La filière oléicole illustre tout le potentiel d’exploitation d’une biomasse importante, mais aussi les difficultés à l’organiser. Chercheuse à l’Inrae de Montpellier, Mechthild Donner a travaillé sur la valorisation circulaire des déchets et sous-produits de la chaîne de l’huile d’olive. En Europe, nous apprend-elle, ces déchets (branches, bois, feuilles, fleurs, grignons, margines, noyaux) pèsent 22 millions de tonnes à l’année. Ils sont encore trop souvent brûlés ou rejetés dans l’environnement. Leur traitement nécessite des investissements importants et leur collecte représente un défi logistique. Ces déchets sont en effet volumineux, saisonniers et dispersés sur le territoire. Des filières circulaires pour des applications à forte valeur ajoutée se sont néanmoins mises en place : Aveo transforme la biomasse en énergie pour alimenter des hôtels au Maroc ; Elayo Group produit en Espagne des aliments et cosmétiques haut de gamme à base de graines d’olive ; Méditerranée Environnement utilise des noyaux concassés dans ses pelouses artificielles… Des initiatives, relève Mechthild Donner, qui souffrent d’une communication et d’un marketing insuffisants.

Trois questions à

Bernard Cathala, directeur de l’unité de recherche biopolymères, interactions, assemblages à l’Inrae

Quels sont les domaines de recherche de votre unité ?

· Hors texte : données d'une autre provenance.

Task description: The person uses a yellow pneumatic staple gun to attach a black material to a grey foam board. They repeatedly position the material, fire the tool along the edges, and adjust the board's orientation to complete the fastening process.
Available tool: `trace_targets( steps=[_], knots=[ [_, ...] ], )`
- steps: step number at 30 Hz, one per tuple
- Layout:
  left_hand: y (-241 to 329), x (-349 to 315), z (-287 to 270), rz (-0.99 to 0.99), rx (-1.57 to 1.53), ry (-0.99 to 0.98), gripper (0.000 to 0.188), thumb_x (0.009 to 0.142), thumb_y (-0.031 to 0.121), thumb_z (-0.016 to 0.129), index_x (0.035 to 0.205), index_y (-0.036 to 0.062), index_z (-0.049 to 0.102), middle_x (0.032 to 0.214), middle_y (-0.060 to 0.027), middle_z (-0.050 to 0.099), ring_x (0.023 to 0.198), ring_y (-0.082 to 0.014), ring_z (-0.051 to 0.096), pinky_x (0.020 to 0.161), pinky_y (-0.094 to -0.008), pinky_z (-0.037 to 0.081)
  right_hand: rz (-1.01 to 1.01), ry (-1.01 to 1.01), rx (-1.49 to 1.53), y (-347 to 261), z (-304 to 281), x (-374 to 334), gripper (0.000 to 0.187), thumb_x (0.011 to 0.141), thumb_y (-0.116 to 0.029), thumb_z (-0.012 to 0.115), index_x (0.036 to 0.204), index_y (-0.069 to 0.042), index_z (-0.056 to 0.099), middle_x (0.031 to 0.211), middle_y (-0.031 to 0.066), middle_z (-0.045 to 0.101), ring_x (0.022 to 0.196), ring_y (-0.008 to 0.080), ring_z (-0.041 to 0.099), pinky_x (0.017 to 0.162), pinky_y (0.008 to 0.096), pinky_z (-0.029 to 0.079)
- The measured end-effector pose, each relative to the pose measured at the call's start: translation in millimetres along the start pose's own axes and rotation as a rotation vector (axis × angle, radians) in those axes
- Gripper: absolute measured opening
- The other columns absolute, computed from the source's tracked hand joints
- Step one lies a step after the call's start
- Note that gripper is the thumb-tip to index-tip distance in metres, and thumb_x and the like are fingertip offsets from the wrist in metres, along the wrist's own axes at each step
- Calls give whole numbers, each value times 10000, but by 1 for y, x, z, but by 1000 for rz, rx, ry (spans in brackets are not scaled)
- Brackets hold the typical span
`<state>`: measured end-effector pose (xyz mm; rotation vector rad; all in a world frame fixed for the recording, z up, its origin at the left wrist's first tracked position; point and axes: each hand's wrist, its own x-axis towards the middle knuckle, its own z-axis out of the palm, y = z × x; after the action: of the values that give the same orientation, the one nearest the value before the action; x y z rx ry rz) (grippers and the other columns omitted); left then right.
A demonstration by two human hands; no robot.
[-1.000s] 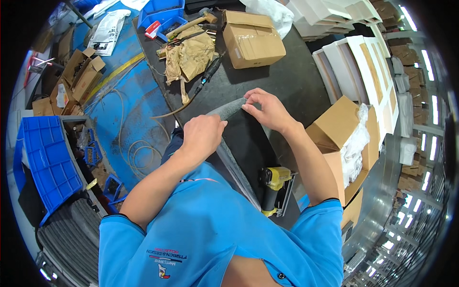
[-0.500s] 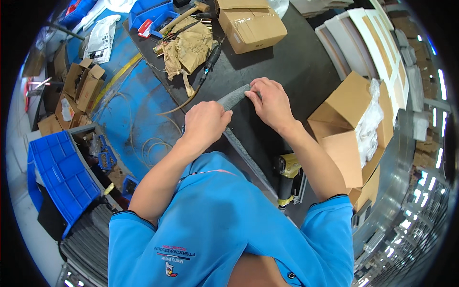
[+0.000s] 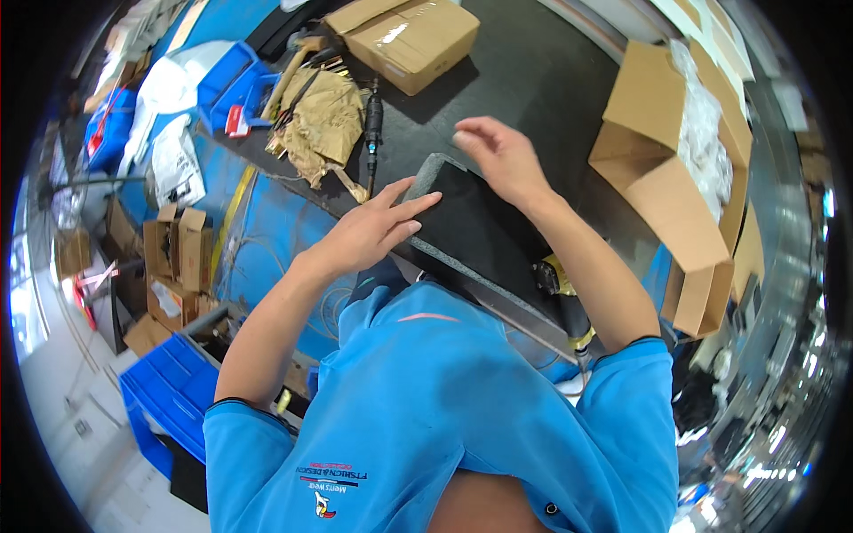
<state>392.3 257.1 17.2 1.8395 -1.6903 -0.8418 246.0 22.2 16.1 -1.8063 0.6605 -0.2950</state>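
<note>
Splayed wide, my left hand rests across the grey, rough-textured strip edging a flat black panel, near side; my right hand curls by its far corner, holding what, I can't tell. Seemingly I'm fitting edging; the next move calls for even pressing.

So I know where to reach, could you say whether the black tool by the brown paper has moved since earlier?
No: the view turned, but the black tool still lies right of the brown paper.
</note>
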Motion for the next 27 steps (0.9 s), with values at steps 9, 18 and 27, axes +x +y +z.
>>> trace_targets(
  steps=[9,18,27],
  knots=[
    [-10,6,-9,-15,-195,-137,575,1054,204,608,1606,295,476,1626,-274,338,1301,-433,578,1085,-462,504,684,98,-853,-80,-56,-217,822,835,-353,836,1509,-56,471,1267,190,641,1145,403,665,923,490,555],
    [-23,14,-17,95,-268,-219,570,1054,201,576,1610,262,471,1593,-295,315,1078,-354,643,988,-444,536,485,492,-792,3,-41,-236,859,811,-184,825,1560,-64,422,1226,310,694,1131,474,674,973,498,537],
    [-34,14,-10,179,-212,-106,588,1027,191,582,1600,272,482,1569,-330,318,1077,-400,637,984,-451,528,892,600,339,-162,51,-182,410,1014,-357,740,1154,23,680,726,71,696,595,134,676,569,271,557]
  ],
)
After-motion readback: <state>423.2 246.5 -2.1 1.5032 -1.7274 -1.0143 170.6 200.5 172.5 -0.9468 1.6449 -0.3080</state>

Bernard Cathala - Nous regardons la transformation de la biomasse végétale, en partant de sa qualité, et la fragmentons pour produire des molécules, des polymères ou des assemblages. Nous travaillons à la réutilisation de ces fragments, pour développer des ingrédients alimentaires ou des matériaux biosourcés. Nos laboratoires étudient les fonctionnalités de ces ingrédients et matériaux, leurs propriétés mécaniques, gélifiantes, texturantes… Notre positionnement est plutôt amont, et nous menons nos projets en interaction avec d’autres laboratoires, des centres techniques, des industriels. Autre particularité, nous sommes dotés de la plateforme instrumentale BIBS (biopolymères biologie structurale), qui possède un panel d’outils de classe mondiale.

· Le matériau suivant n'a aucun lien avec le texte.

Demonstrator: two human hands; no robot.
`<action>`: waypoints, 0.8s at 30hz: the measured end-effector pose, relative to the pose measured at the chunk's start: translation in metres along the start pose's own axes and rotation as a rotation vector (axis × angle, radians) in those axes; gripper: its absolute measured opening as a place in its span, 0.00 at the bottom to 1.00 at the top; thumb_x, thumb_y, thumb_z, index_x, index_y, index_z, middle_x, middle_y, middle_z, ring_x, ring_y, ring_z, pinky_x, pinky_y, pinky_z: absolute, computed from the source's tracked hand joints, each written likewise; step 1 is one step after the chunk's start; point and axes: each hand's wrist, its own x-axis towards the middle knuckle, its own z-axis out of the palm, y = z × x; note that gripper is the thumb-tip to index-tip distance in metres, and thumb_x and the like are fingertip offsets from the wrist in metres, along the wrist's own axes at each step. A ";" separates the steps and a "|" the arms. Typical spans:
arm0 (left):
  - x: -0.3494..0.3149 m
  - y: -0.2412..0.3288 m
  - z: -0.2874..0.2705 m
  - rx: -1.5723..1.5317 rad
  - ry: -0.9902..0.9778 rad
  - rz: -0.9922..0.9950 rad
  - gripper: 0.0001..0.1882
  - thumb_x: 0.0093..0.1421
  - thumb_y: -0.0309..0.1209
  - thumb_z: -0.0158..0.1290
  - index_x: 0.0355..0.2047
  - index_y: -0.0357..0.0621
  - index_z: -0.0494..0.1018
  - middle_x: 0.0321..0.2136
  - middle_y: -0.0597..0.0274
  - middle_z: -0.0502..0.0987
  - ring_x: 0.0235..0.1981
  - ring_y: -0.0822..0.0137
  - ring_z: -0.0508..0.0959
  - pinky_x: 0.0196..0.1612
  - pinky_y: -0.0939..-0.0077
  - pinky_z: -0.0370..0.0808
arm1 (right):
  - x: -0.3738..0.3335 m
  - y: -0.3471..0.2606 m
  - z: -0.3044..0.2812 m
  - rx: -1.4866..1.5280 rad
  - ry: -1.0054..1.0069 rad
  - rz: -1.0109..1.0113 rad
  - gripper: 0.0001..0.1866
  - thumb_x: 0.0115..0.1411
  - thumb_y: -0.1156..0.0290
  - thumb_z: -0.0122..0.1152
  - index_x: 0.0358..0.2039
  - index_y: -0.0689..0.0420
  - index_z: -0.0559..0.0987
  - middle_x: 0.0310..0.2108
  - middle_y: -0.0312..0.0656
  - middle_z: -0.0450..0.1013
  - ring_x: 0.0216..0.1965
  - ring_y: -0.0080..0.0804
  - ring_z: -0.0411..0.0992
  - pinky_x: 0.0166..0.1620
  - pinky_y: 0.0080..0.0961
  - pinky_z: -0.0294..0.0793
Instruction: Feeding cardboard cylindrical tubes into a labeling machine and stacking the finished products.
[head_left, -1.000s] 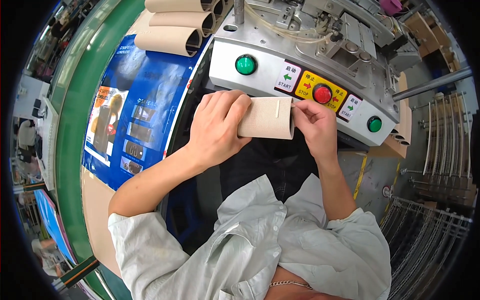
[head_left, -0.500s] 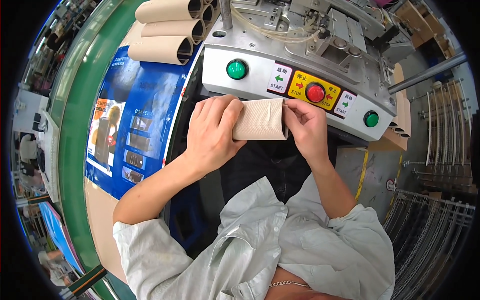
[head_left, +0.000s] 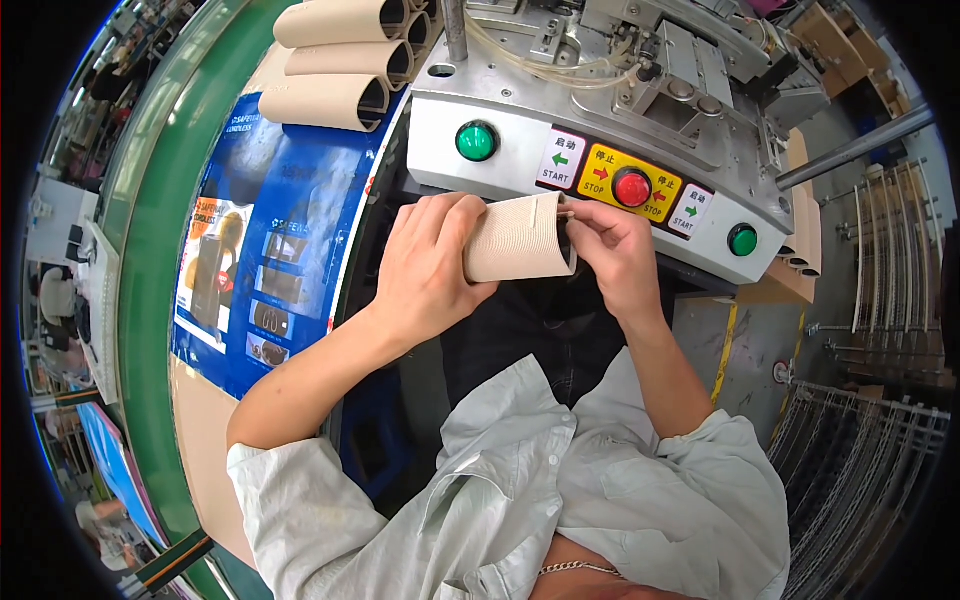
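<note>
At the machine's control panel [head_left: 600, 180], your left hand [head_left: 430, 265] wraps the beige rolled sleeve [head_left: 518, 238] while your right hand [head_left: 612, 248] pinches its open end, so shaping looks unfinished, with finished rolls [head_left: 330, 65] stacked beyond your left hand.

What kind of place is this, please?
Most likely a factory workstation. A metal machine has a control panel with green buttons and a red stop button; beige tubes lie stacked beside it.

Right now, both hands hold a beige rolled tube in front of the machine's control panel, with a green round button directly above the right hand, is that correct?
Not quite: in the head view the button above the right hand is the red button. Both the right and the left hand hold the beige tube before the control panel.
</note>
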 end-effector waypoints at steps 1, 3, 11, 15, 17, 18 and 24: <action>0.000 0.000 0.000 -0.028 -0.011 -0.024 0.41 0.39 0.26 0.76 0.55 0.44 0.71 0.49 0.56 0.77 0.48 0.55 0.78 0.54 0.64 0.73 | 0.000 0.000 -0.001 0.023 0.001 -0.016 0.12 0.63 0.81 0.64 0.47 0.68 0.87 0.36 0.44 0.86 0.33 0.26 0.79 0.37 0.17 0.77; -0.001 -0.001 0.001 -0.057 -0.028 -0.037 0.40 0.40 0.27 0.76 0.55 0.44 0.71 0.50 0.56 0.77 0.48 0.55 0.78 0.54 0.64 0.73 | 0.002 -0.004 -0.002 -0.008 0.003 -0.041 0.12 0.63 0.81 0.65 0.46 0.68 0.87 0.36 0.44 0.86 0.33 0.26 0.79 0.37 0.17 0.77; -0.001 -0.001 -0.001 -0.149 -0.108 -0.059 0.40 0.42 0.28 0.75 0.57 0.43 0.71 0.49 0.56 0.78 0.49 0.56 0.79 0.54 0.66 0.74 | 0.012 -0.028 -0.005 -0.310 -0.055 -0.097 0.10 0.62 0.86 0.64 0.44 0.68 0.85 0.34 0.40 0.84 0.35 0.23 0.79 0.42 0.17 0.76; -0.001 -0.004 -0.001 -0.165 -0.120 -0.036 0.40 0.42 0.29 0.75 0.57 0.43 0.71 0.49 0.56 0.79 0.48 0.56 0.79 0.54 0.66 0.75 | 0.012 -0.027 -0.007 -0.367 -0.058 -0.079 0.09 0.62 0.86 0.65 0.43 0.67 0.86 0.34 0.39 0.84 0.34 0.22 0.78 0.41 0.17 0.76; -0.001 -0.005 -0.001 -0.172 -0.125 -0.029 0.41 0.42 0.29 0.75 0.57 0.43 0.71 0.49 0.56 0.79 0.48 0.56 0.79 0.54 0.66 0.75 | 0.012 -0.026 -0.009 -0.387 -0.059 -0.071 0.09 0.62 0.86 0.65 0.43 0.67 0.86 0.34 0.39 0.84 0.34 0.22 0.78 0.40 0.17 0.75; -0.001 -0.005 -0.001 -0.176 -0.129 -0.023 0.41 0.42 0.29 0.75 0.58 0.42 0.71 0.49 0.55 0.79 0.48 0.55 0.79 0.54 0.65 0.76 | 0.013 -0.024 -0.010 -0.372 -0.070 -0.065 0.09 0.63 0.83 0.65 0.44 0.66 0.86 0.34 0.40 0.84 0.34 0.23 0.78 0.40 0.18 0.76; 0.004 -0.007 -0.014 -0.484 -0.142 -0.236 0.41 0.49 0.32 0.73 0.62 0.40 0.67 0.52 0.50 0.78 0.50 0.51 0.80 0.57 0.58 0.77 | 0.010 -0.018 -0.012 -0.038 -0.061 -0.025 0.14 0.72 0.70 0.59 0.48 0.67 0.85 0.36 0.45 0.85 0.33 0.28 0.79 0.40 0.21 0.78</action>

Comment évoluent les besoins des industriels qui vous sollicitent ?

B. C. - On constate un changement depuis une dizaine d’années. Avant, les industriels cherchaient des fonctionnalités. Aujourd’hui, ils recherchent également d’autres propriétés : la recyclabilité, le biosourcé, la réduction de l’impact environnemental. Beaucoup d’industriels sont en quête de produits biosourcés pour remplacer les produits pétrosourcés, ils veulent, de plus, trouver de nouvelles fonctionnalités, des solutions plus sobres énergétiquement. Cette nouvelle donne complexifie nos thématiques de recherche, qui deviennent davantage multidisciplinaires et intègrent toutes les dimensions de la transformation.

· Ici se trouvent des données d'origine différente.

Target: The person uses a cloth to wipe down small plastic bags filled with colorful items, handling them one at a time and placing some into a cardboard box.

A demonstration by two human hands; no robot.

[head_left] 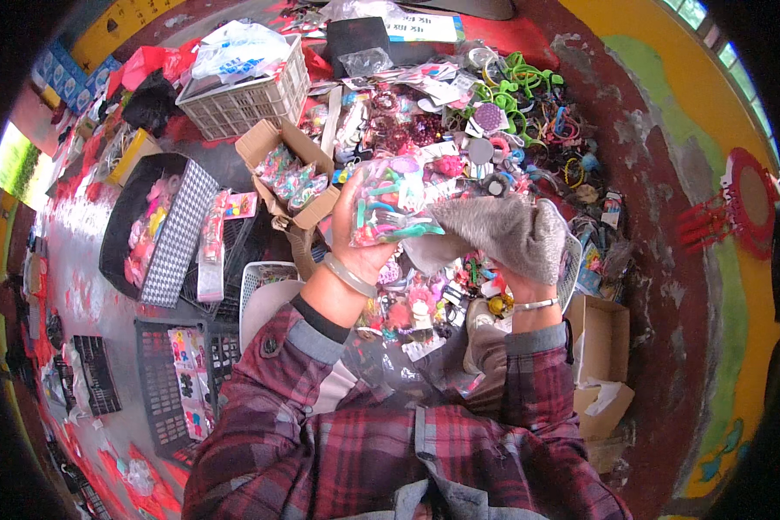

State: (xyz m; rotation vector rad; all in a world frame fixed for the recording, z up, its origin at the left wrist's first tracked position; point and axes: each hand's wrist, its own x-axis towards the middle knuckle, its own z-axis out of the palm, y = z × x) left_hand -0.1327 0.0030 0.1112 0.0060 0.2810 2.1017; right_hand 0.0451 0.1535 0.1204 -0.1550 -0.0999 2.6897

Quelles valorisations de la biomasse ont marqué ces dernières années ?

B. C. - Au début des années 2000, les recherches sur les fibres de chanvre et de lin, et encore plus sur les nano-celluloses, étaient vues comme des curiosités de laboratoire. Aujourd’hui, ce sont de vrais objets industriels. Actuellement, la thématique des protéines végétales monte fort. Nous travaillons sur de nouvelles sources de protéines. Le pois, la lentille, les graines de chanvre sont étudiés chez nous. Les protéines végétales ont des propriétés sensorielles limitées par rapport aux protéines animales, ce qui est souvent lié à la manière de les extraire, à des procédés encore trop violents. Nous travaillons avec les filières Bleu-Blanc-Cœur sur ces sujets. Des start-up nous sollicitent pour des analogues de viandes et de poissons à partir de polysaccharides, d’autres pour développer des plantes plus résilientes au changement climatique.